Der jüngste Formel-1-Weltmeister aller Zeiten
Der Titel des jüngsten Weltmeisters in der Geschichte der Formel 1 gehört einem Namen, der bis heute mit jugendlichem Erfolg und ungezügelter Leidenschaft fürs Rennen verbunden ist: Sebastian Vettel. Mit gerade einmal 23 Jahren und 134 Tagen holte er am 14. November 2010 in Abu Dhabi seinen ersten WM-Titel – ein Rekord, der bis heute Bestand hat.

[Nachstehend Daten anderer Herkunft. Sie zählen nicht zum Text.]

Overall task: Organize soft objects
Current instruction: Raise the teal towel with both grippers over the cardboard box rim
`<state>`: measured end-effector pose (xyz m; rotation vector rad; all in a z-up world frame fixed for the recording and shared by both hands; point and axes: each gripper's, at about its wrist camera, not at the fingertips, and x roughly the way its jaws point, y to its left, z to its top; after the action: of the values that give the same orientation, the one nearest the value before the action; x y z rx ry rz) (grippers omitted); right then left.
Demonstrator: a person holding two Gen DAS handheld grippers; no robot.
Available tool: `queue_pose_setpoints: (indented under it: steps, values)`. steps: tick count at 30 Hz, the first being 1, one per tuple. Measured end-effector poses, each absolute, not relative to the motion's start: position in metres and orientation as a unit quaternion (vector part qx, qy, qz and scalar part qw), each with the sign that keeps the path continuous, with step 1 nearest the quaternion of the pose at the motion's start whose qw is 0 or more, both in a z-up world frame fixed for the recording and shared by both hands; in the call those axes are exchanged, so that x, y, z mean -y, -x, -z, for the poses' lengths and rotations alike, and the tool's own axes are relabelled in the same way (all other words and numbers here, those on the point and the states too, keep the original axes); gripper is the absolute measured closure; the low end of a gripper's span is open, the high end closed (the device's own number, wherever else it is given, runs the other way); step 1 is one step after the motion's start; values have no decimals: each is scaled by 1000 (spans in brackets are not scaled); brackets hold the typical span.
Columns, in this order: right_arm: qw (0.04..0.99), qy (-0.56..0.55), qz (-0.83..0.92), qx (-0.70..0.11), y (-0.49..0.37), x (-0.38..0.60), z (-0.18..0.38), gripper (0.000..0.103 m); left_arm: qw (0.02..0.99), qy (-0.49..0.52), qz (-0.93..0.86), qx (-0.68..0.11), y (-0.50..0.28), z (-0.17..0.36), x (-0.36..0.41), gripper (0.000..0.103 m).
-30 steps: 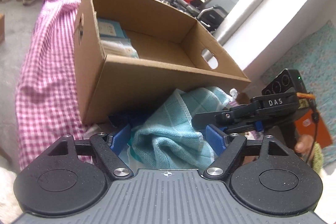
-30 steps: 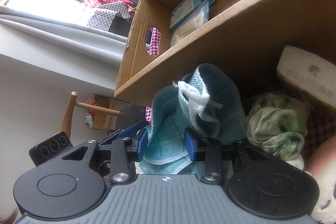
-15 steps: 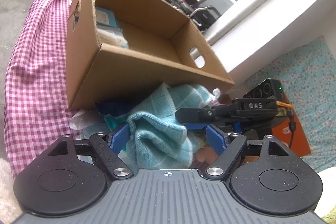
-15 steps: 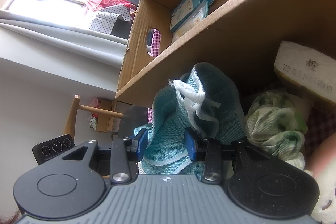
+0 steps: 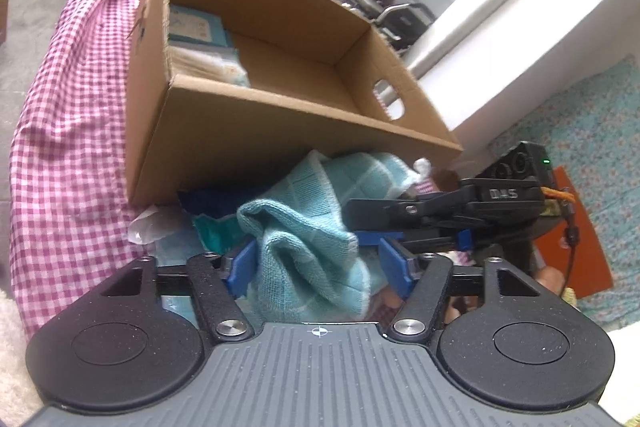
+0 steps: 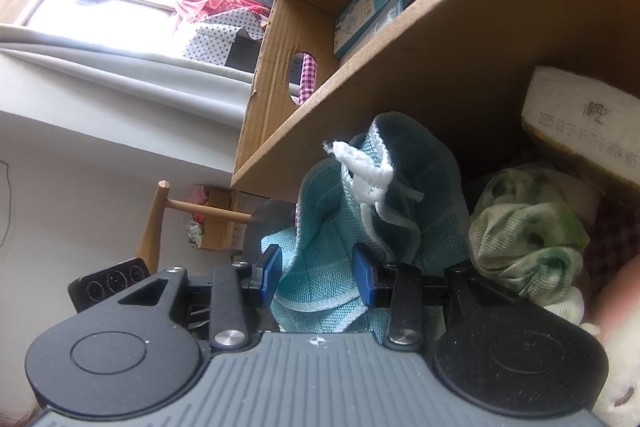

Zu dieser Zeit fuhr Vettel für Red Bull Racing, ein Team, das unter der Führung von Teamchef Christian Horner und mit dem technischen Genie Adrian Newey eine neue Ära einläutete. Vettel gewann das Rennen in Abu Dhabi souverän und sicherte sich den Titel vor Fernando Alonso und Mark Webber. Es war der Beginn einer Dominanz: In den folgenden drei Jahren – 2011, 2012 und 2013 – wurde Vettel jeweils erneut Weltmeister.
Was Vettel besonders machte, war nicht nur seine unglaubliche Geschwindigkeit, sondern auch seine Ruhe am Steuer, seine Konzentration unter Druck und sein tiefes Verständnis für das Auto. Mit seinen farbenfrohen Helmen und der markanten Siegerpose – Daumen nach oben – wurde er zum Aushängeschild einer neuen Generation in der Formel 1.
Auch nach seinem Rücktritt im Jahr 2022 bleibt Vettel eine Ikone des Motorsports. Sein Rekord als jüngster Weltmeister wurde zwar oft diskutiert, aber nie gebrochen. Und während die Formel 1 stetig jüngere Talente hervorbringt, bleibt die Leistung des Deutschen ein Maßstab für schnellen Erfolg auf höchstem Niveau.